For me, spring starts when the yellow winter aconites and snowdrops peek through the soil in my garden. It has been as early as March 4th here in Wisconsin, but usually occurs around Tax Day – a day when I can always use a bit of floral relief!
As the soil begins to warm, other early-blooming bulbs also begin making an appearance. It’s a great time in the garden since very few weeds have sprouted and there’s nothing to compete with these brightly colored flowers.
But this is merely the beginning of my spring bulb garden. I can look forward to a continuous parade of flowering bulbs that will be blooming right into early summer. Planning for three months of spring color isn’t difficult and it’s even easier with the help of Longfield Gardens’ Bloom Time Guide to Spring and Summer Bulbs.
Wake up the Landscape with Early Season Color
Jumpstart the season with small-scale, early-blooming bulbs. Most of us are familiar with crocus, but there are many more to help welcome warmer weather. The dainty snowdrops that are at home in the garden or wooded areas are one of the first signs that winter is loosening its grip on the garden. Plant these and other small (minor) bulbs in groupings of 12 or more for greater impact in the landscape. Most will spread quickly, creating puddles of early season color.
Add some cheery, periwinkle blue and white Chionodoxa, also known as glory-of-the-snow, to your early season garden. Each bulb produces six to ten blossoms, and best of all, you can watch them grow and multiply for years to come.
Include Siberian squill and Harmony netted iris (Iris reticulata) for an added touch of blue and white. Be sure to include some early-blooming daffodils along with your tulips.
Add a surprising element with checkered lily (Fritillaria meleagris). The petals of these nodding, bell-shaped flowers are covered with intricate patterns of cream, lavender, purple and burgundy.
Keep the Color Coming with Mid-Season Bloomers
As the days grow longer and you begin trading your heavy coat for a warm sweater, you’ll want to enjoy some of these mid-season beauties in your garden. Grow some mood-lifting daffodils like creamy white Cheerfulness or yellow Double Smiles daffodils along with some early tulips. Mix these with lower-growing grape hyacinths or ground-hugging Grecian windflowers (Anemone blanda) for an extra layer of beauty.
The earliest tulips also start opening around this time and there are four types to choose from: Early Double, Emperor, Kaufmanniana and Greigii. Each has a different flower style, height and color palette. Darwin Hybrids and triumph tulips follow a week or two later, with blossoms in every color of the rainbow. Tulips have such an important role in spring bulb gardens that the National Garden Bureau has designated 2018 as The Year of the Tulip!
Don’t forget about fragrance! Perfume your garden with an array of white, red, purple, blue or pink hyacinths. The Shades of Blue hyacinth collection combines well with any daffodil or mid-season tulip. And enjoy weeks of color with the purple, amethyst and peach hyacinths in the Pixie Dust collection. Be sure to buy a few extra to force and enjoy indoors.

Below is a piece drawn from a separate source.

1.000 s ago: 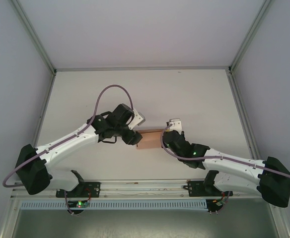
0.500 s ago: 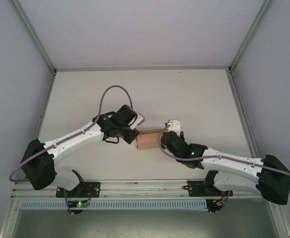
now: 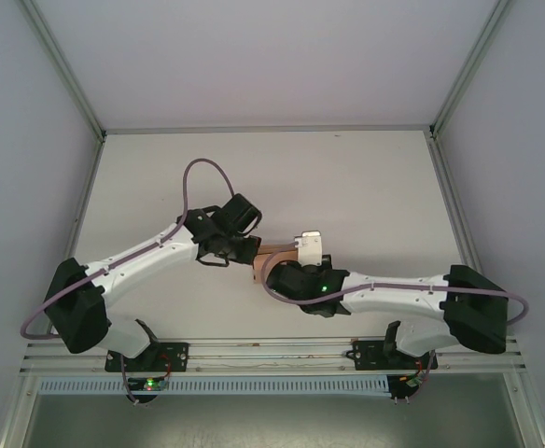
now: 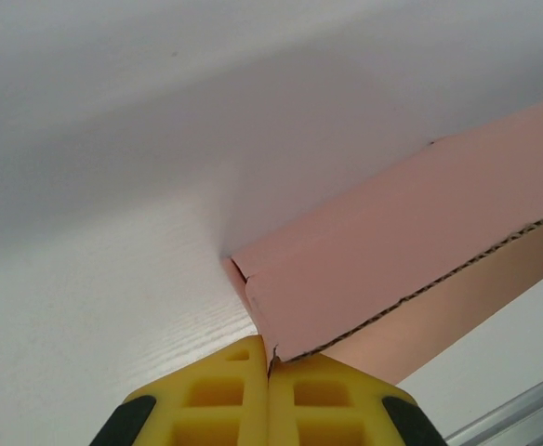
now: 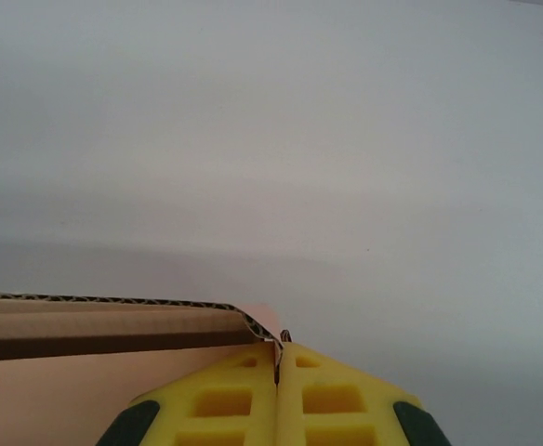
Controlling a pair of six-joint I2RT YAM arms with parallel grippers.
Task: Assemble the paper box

Go big and exotic with crown imperials (Fritillarias). The large yellow or orange bell-shaped flowers are topped with a tuft of greenery and rise above the other spring blooms on 2- to 3-feet-tall stems. The flowers are long-lasting and deer resistant.
Create a Colorful Grand Finale
As evenings get warmer and you can start leaving your windows open more often, you’ll want to enjoy even more color from these showy spring flowering bulbs. Incorporate a bit of unique beauty with Gravetye Giant leucojums. The blossoms of these long-lived bulbs resemble white Victorian lampshades trimmed with green dots.
Fill shady areas with sky blue, white and pink Spanish bluebells, also known as wood hyacinths. Dangling clusters of bell-shaped flowers adorn these 12 to 15” tall plants.
Late season tulips include some of the most beautiful flower styles. Choose from fringed, parrot and lily-flowering tulips as well as late-blooming singles and doubles. Like all tulips, these late-bloomers look as good in a vase as they do in the garden, so be sure to plant extras for cutting.
Create a colorful bridge between spring bulbs and early summer perennials with alliums. The flowers can be as big as basketballs and stand up to 4 feet tall. Best of all, they are drought tolerant and deer resistant.
Plan to increase the beauty of your spring garden by planting bulbs that bloom early, mid and late in the season. From the very first sign of spring color to the warm days of early June, you’ll be enjoying new flowers every day.